Regulate bitcoin, but leave the blockchain alone say banking trade bodies

Regulate bitcoin, but leave the blockchain alone say banking trade bodies

The British Bankers Association and the Payments Council have called for the Government to take a 'light touch' to regulation of the underlying bitcoin blockchain technology, which they say has the potential to fundamentally change the way financial assets are transferred.

Responding to the Government's call for information on digital currencies last year, the two trade bodies spell out the usual background information on risk and volatility in the market for bitcoins, and make a plea for more formalised regulation of digital currency exchanges and service providers.

One option may be to bring crytpocurrency firms under the scope of the Fourth EU Anti Money Laundering Drivective as 'obliged entitities'.

The submission notes the problems facing regulated banks and payment services providers in meeting compliance demands while servicing the digital currency community: "If these significant compliance risks are not addressed, it may hinder the ability for digital currencies to become main-stream as PSPs and other financial institutions may not be able to reasonably satisfy their on-boarding and monitoring processes."

The document points to recent correspondence between the Payments Council and the Bitcoin Foundation on assigning a global currency identifier to standardise its unit of measure.

"We therefore note that any regulatory initiative could also investigate the extent to which standardisation in this space could increase transparency and unambiguous identification of digital currencies as they are traded or indexed," states the paper.

However, it is at the level of the underlying distributed ledger technology behind bitcoin that the BBA and the Payments Council are calling for the Government to tread lightly.

"The ledger technology offers potential opportunities to fundamentally change the way many value transactions both within and outside of the payments system are made, including the distribution and communication of assets, company shares, and securities," the bodies note. "The ledger presents an opportunity for the industry to explore how this technology can be used to improve and enhance the existing fiat UK payment systems, or make use of the technology in a more structured way, similarly to that used in the commodity (such as gold and silver) markets."

Given that the distributed ledger technology is open source and still in the early days of its development, "it might be better for any ‘intervention’ on the core technology itself to be light touch, so as to support continuing innovation in a positive way", the paper concludes.

Whether the Government has the powers to intervene in the development of the blockchain is moot, but the interest expressed in the technology by the BBA and Payments Council is telling for the future direction of innovation within the formal payments system.

Comments: (7)

A Finextra member
A Finextra member 20 January, 2015, 12:41Be the first to give this comment the thumbs up 0 likes

Perhaps one day I'll understand this article!

Gerard Hergenroeder
Gerard Hergenroeder - Payments Shark - Millersvile 20 January, 2015, 15:03Be the first to give this comment the thumbs up 0 likes

The most important thing for any currency is "trust". We all saw what happened to Bitcoin.

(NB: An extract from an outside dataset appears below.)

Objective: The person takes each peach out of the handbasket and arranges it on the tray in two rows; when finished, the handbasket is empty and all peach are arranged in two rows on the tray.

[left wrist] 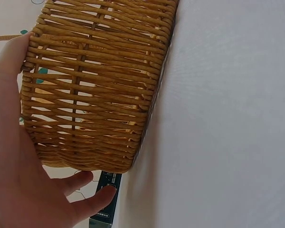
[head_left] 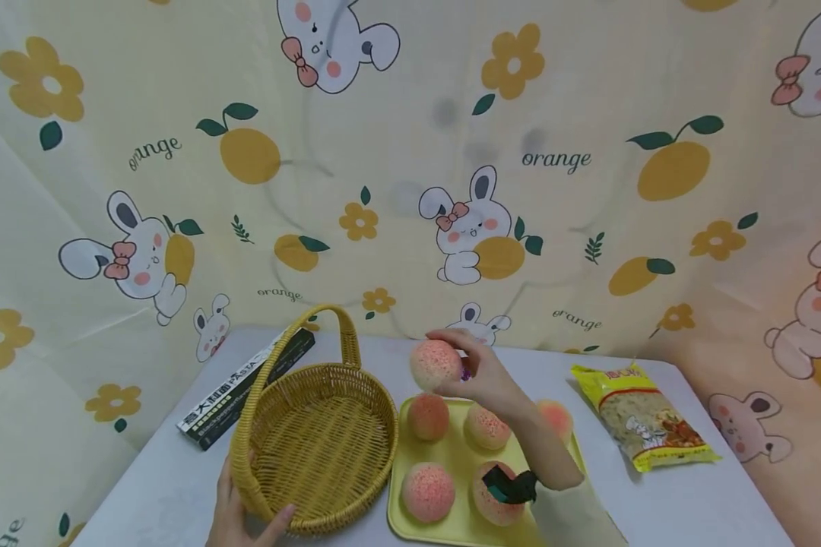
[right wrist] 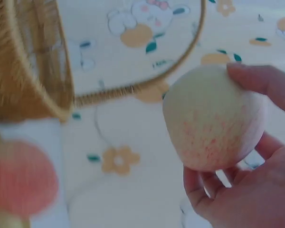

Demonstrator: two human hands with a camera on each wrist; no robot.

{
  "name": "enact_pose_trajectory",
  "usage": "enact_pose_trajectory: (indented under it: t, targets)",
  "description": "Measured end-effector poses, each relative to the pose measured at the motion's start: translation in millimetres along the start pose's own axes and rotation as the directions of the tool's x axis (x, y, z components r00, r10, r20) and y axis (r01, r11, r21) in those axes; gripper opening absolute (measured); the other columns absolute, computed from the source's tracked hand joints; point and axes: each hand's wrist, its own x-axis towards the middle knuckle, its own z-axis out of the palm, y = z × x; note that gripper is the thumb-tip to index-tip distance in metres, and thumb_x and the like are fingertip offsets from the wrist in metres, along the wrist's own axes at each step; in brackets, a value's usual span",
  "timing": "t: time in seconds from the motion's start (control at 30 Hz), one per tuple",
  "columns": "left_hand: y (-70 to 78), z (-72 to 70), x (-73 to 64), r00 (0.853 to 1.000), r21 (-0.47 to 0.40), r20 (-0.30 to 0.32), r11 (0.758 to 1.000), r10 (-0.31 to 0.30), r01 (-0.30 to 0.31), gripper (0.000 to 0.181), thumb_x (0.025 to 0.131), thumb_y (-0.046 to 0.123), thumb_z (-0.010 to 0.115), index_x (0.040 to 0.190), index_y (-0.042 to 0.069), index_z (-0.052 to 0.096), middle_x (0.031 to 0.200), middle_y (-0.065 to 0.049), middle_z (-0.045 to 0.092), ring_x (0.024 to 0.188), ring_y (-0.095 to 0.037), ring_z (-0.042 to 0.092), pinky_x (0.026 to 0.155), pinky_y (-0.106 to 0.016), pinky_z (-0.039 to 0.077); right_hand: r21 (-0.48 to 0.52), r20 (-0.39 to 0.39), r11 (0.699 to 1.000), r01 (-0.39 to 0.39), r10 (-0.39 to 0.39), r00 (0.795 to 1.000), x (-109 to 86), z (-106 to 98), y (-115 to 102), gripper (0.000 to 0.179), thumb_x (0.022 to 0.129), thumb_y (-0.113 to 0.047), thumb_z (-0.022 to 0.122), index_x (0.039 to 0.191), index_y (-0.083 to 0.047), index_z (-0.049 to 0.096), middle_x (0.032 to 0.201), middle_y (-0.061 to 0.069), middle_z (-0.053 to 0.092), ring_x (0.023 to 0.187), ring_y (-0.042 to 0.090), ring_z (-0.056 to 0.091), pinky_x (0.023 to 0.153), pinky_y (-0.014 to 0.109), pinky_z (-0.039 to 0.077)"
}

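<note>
A pink and cream peach [head_left: 435, 366] is held up above the yellow tray [head_left: 400, 524] by my right hand [head_left: 475, 372]. The right wrist view shows thumb and fingers curled round that peach [right wrist: 213, 118]. My left hand [head_left: 246, 516] grips the near left rim of a wicker basket [head_left: 321, 448], thumb over the edge. In the left wrist view, fingers [left wrist: 92, 204] of this hand lie along the outside of the woven wall [left wrist: 99, 85]. No items show inside the basket. Several more peaches [head_left: 428, 492] sit on the tray, some partly covered by my right arm.
Behind the basket on the left lies a black pasta box [head_left: 246, 387]. To the right of the tray is a yellow-edged food packet [head_left: 646, 418]. A patterned cloth [head_left: 397, 152] hangs behind the white table [head_left: 150, 486]. The basket's tall handle [head_left: 345, 334] arches above its rim.
</note>
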Motion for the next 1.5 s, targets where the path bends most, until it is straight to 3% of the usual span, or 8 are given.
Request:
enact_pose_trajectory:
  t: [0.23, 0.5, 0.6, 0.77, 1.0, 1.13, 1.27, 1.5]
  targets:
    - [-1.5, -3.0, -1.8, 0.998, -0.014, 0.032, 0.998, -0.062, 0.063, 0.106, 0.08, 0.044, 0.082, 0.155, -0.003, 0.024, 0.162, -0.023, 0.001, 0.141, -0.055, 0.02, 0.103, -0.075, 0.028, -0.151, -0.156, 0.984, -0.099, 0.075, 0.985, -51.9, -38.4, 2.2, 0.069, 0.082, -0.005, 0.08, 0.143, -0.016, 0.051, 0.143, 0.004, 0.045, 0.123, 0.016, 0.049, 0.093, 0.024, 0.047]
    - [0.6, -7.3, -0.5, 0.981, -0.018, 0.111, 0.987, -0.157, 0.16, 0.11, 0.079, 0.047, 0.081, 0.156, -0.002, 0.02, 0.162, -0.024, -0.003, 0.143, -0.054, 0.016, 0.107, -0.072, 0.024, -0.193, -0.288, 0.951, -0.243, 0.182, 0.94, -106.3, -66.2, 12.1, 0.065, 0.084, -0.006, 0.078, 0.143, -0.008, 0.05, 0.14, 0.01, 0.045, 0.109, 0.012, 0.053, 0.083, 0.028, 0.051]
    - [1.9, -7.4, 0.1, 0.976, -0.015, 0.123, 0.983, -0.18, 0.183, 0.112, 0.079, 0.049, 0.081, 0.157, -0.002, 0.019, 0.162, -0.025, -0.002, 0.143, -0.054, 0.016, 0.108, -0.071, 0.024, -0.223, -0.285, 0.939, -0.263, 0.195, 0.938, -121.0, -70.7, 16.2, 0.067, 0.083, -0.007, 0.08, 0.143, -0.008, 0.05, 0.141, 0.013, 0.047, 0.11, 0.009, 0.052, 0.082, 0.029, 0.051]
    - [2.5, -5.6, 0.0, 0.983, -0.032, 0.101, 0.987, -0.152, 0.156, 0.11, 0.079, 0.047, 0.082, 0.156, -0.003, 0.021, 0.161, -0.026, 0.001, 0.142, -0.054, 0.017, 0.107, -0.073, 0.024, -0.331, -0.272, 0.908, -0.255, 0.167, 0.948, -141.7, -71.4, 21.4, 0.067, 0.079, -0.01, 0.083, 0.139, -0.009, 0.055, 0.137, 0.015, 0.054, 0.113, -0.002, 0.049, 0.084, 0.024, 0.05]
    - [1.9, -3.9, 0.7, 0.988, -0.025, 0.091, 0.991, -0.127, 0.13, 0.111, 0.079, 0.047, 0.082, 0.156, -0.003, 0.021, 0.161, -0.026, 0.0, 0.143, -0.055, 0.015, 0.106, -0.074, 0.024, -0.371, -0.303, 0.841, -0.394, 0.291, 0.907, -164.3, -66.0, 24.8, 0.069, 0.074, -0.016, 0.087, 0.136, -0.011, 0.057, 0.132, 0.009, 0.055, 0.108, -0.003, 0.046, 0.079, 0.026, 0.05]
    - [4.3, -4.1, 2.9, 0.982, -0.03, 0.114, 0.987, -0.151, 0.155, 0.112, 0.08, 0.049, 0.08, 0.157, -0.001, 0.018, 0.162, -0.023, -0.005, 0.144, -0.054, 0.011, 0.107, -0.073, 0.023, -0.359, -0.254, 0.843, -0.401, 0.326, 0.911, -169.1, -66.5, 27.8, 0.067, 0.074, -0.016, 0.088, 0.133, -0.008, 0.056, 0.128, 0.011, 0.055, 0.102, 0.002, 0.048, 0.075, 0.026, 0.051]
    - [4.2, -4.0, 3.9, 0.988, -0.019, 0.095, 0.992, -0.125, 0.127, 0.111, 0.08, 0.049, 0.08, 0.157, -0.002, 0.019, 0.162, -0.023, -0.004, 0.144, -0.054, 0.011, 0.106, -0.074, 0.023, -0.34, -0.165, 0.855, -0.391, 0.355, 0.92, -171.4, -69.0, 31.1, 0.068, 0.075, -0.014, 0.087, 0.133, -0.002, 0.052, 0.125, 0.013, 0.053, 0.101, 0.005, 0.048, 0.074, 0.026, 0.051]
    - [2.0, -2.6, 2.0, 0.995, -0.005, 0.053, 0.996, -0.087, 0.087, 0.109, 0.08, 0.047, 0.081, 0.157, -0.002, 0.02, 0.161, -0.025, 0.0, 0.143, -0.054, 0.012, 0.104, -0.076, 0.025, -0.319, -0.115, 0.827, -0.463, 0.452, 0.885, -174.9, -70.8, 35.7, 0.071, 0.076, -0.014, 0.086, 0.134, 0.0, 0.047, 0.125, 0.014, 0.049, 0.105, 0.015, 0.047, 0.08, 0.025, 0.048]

Someone stole some coins from the fancy cookie jar! Unregulated currencies to be really successful must be stable and have a critical mass appeal. Bitcoin behaved more like a security than a currency during its short tenure.

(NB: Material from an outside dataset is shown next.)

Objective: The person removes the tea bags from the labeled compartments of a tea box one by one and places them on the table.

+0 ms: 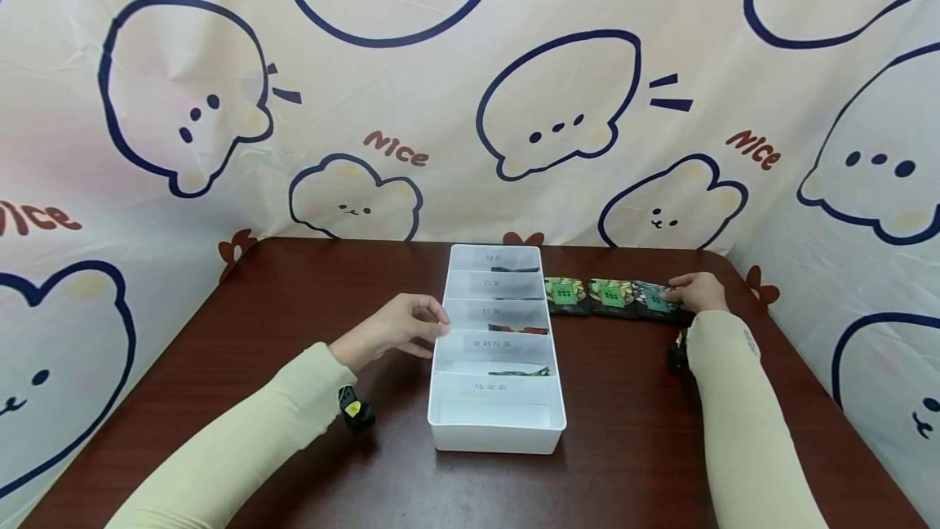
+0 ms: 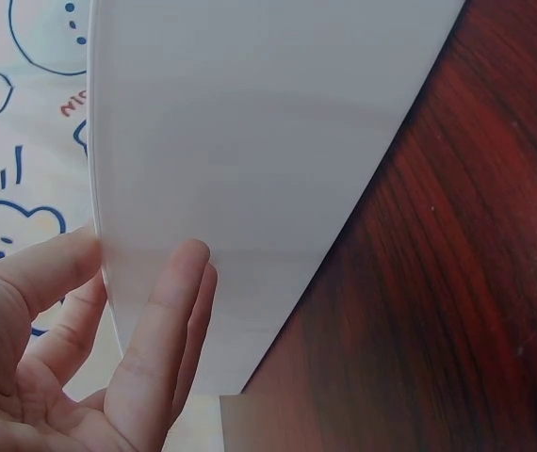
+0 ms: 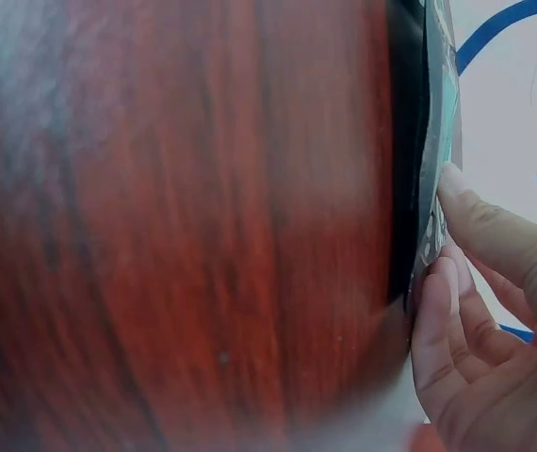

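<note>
A long white box (image 1: 499,437) with labelled compartments stands on the table. My left hand (image 1: 400,325) is at its left side, fingers loosely bent. In the left wrist view, fingertips touch the rim and other fingers (image 2: 155,348) lie along the outer wall. Flat tea sachets stand inside several compartments, only their top edges showing. Right of the box, two green-and-black tea sachets (image 1: 565,294) lie in a row with a darker teal tea sachet (image 1: 649,299). My right hand (image 1: 699,294) pinches the teal sachet at its right end, thumb on its printed face.
The dark red-brown wooden table (image 1: 352,464) carries the box and the sachets. A pale cartoon-printed cloth (image 1: 448,96) hangs behind it and along both sides. The box's front compartment (image 1: 499,411) shows a bare floor.
</note>
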Demonstrator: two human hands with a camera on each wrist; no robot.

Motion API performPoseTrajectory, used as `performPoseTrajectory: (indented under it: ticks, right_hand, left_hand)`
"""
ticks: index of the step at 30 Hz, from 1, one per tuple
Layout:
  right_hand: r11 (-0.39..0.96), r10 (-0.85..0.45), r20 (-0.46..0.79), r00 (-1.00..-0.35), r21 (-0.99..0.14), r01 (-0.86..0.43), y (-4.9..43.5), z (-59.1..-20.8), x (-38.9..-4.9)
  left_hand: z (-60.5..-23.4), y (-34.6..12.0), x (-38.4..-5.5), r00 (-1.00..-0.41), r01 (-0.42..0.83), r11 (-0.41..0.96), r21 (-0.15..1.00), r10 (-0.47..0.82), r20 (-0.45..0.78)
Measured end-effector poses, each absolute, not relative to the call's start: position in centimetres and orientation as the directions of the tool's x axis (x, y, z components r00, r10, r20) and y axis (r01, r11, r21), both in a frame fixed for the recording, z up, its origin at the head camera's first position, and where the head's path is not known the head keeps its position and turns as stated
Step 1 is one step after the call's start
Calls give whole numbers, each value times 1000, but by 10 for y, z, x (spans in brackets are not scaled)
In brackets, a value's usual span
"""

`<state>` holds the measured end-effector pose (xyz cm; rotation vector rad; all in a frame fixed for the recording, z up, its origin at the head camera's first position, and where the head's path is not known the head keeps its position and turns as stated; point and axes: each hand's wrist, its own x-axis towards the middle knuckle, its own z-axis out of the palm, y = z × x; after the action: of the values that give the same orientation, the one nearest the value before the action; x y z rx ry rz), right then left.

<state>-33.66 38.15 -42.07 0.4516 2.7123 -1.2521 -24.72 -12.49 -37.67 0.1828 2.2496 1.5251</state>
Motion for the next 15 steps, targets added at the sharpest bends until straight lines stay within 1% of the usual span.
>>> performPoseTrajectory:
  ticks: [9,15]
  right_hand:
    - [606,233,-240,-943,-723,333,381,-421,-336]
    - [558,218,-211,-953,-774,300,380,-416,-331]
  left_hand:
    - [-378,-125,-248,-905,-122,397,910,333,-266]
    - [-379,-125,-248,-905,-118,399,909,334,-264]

Time and time again we have seen unregulated markets go into chaos. Even the former Chairman of the Federal Reserve admitted that he was wrong when he believed that markets are naturally self-adjusting. The world found out differently when the global economy nearly collapsed as a result of lax oversight on the mortgage business. The world still has not fully recovered from that mess.

As a consumer why would I want to use an unregulated currency since most of the current ones work fine and cost nothing or very little.  I know I have certain protections if something goes wrong in a regulated world. Unregulated currencies are "cool", but when it comes to my money I just do not trust them since I've seen the "Good , the Bad and the Ugly" in my 40 years in this business.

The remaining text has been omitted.